**Problem**
Among the lines below, return each one that contains the word "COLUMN".

____ Source information

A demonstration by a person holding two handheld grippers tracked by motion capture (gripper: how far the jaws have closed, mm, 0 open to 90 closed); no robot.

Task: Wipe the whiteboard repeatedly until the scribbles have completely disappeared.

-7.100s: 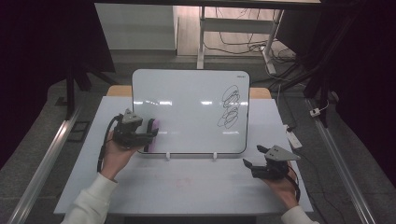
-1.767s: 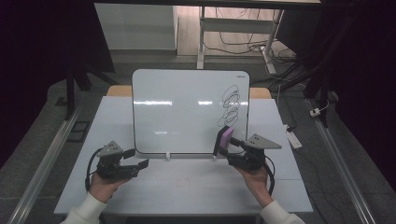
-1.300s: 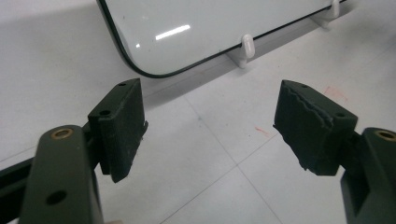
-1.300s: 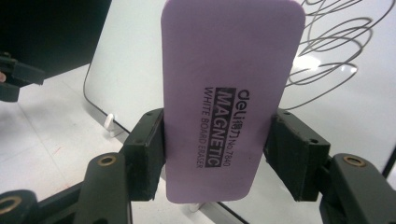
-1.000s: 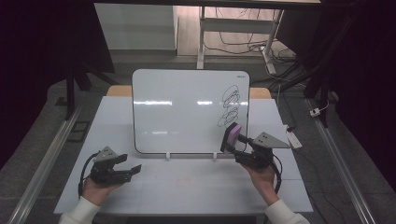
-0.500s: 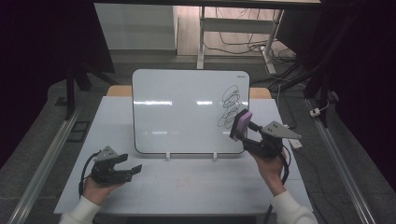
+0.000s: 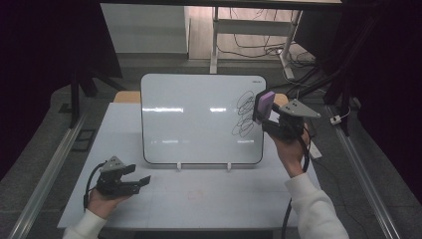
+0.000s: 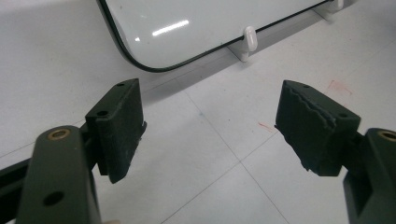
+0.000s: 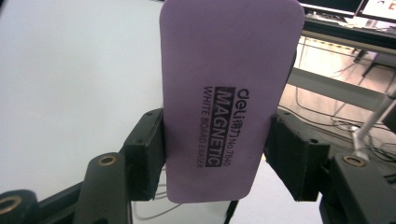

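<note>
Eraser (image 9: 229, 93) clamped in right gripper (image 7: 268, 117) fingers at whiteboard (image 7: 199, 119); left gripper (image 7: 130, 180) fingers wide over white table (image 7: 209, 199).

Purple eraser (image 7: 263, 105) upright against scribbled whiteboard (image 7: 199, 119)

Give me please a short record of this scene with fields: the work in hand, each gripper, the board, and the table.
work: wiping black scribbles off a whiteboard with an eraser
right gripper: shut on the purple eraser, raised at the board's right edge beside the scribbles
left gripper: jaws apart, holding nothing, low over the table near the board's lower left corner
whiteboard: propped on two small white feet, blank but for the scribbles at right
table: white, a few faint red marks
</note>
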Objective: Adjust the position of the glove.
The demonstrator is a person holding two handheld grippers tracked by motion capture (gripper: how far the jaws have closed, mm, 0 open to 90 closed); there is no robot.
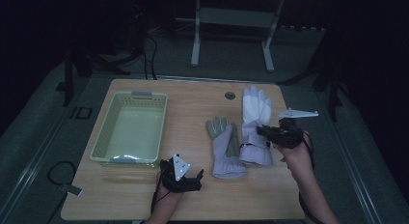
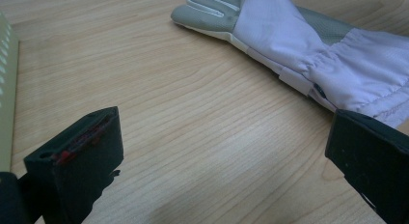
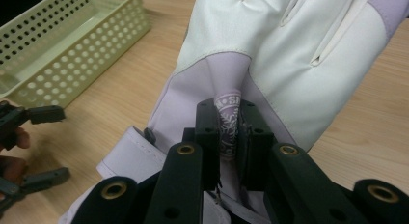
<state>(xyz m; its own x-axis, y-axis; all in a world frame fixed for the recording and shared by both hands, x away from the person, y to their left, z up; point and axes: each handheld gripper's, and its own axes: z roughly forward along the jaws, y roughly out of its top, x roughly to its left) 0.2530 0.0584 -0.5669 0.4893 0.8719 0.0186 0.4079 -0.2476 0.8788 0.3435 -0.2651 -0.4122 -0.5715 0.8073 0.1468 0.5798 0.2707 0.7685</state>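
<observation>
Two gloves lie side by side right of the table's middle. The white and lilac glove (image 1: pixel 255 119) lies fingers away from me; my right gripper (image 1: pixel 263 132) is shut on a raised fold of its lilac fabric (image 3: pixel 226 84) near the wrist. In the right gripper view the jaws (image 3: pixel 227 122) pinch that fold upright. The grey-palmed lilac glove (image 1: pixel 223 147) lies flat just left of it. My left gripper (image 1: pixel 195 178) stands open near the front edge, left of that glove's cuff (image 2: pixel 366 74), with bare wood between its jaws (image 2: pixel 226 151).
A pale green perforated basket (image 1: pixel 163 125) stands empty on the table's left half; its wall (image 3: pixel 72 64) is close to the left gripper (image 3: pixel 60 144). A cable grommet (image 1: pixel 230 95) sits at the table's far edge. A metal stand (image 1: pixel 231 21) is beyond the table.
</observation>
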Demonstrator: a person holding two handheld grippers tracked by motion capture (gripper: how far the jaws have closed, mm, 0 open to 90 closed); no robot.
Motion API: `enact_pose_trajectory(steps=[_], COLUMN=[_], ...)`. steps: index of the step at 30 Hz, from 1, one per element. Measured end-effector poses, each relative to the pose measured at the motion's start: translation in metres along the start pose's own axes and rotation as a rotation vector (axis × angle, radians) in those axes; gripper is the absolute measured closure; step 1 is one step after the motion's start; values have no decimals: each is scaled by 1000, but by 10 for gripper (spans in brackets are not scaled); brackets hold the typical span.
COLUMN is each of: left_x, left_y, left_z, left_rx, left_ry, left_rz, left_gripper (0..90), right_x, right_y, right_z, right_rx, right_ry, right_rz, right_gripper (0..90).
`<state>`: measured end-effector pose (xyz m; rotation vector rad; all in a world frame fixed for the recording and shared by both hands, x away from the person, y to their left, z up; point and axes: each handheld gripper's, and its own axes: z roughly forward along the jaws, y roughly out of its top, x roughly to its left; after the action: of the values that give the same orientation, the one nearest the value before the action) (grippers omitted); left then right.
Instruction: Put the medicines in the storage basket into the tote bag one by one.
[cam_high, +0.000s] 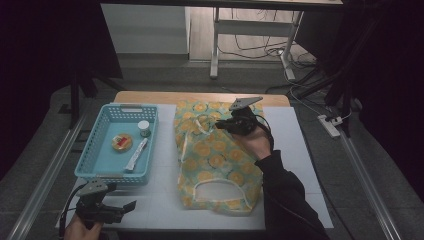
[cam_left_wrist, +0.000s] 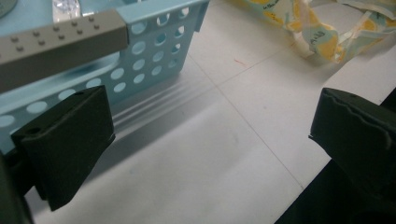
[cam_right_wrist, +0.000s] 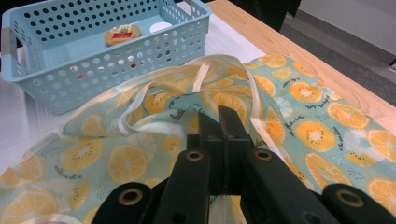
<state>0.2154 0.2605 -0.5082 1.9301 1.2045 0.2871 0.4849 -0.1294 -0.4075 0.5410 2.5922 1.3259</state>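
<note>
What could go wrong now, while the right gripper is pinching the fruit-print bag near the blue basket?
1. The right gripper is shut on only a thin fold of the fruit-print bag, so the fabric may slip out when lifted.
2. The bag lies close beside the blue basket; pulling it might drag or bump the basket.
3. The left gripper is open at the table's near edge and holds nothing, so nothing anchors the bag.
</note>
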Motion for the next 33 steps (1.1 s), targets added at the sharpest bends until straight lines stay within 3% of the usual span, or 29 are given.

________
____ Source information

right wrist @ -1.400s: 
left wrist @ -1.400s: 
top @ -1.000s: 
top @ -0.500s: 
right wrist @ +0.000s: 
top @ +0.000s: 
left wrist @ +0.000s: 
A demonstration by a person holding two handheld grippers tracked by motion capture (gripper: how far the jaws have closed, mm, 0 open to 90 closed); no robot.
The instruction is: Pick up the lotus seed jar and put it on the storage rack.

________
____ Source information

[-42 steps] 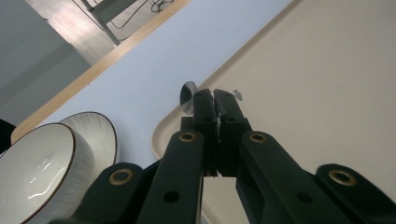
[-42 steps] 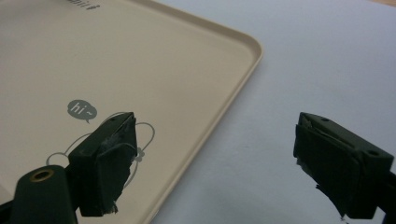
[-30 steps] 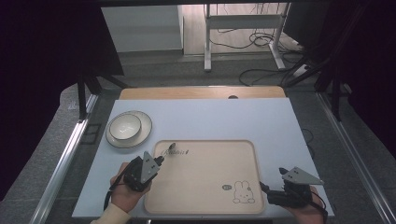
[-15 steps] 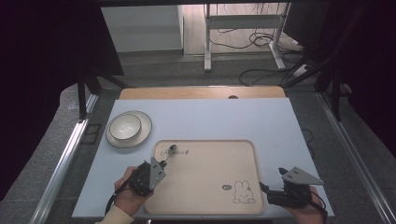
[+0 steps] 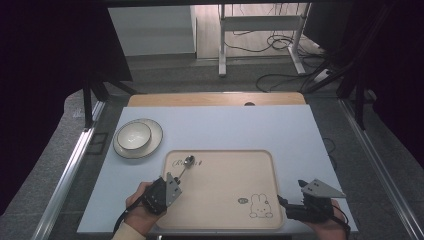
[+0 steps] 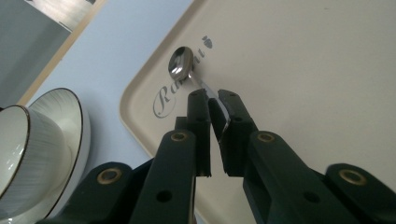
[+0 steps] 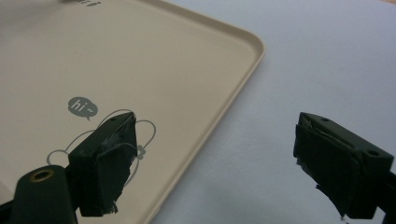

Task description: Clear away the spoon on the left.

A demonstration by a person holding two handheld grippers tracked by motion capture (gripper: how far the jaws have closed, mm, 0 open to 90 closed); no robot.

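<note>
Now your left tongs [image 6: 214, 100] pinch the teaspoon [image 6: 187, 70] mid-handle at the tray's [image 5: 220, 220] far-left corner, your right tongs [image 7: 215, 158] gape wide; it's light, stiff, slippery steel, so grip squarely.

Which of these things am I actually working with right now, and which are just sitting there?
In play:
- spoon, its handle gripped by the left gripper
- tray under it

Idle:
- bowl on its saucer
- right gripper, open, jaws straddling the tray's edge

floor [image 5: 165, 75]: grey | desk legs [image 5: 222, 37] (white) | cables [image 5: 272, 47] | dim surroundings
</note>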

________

**Your solution**
Motion API: `enact_pose_trajectory(steps=[_], COLUMN=[_], ...)`. steps: index of the step at 30 Hz, from 1, one per element. Measured end-effector poses, each relative to the pose measured at the motion's start: translation in metres along the start pose's own axes and rotation as a rotation vector (axis × angle, radians) in those axes; gripper is the absolute measured closure; step 1 is one step after the motion's start; values have no decimals: each is scaled by 1000, but by 10 for gripper (spans in brackets are not scaled); brackets hold the typical span.
COLUMN is each of: left_x, left_y, left_z, left_rx, left_ry, left_rz, left_gripper (0..90), right_x, right_y, right_z, right_rx, right_ry, right_rz, right_gripper (0..90).

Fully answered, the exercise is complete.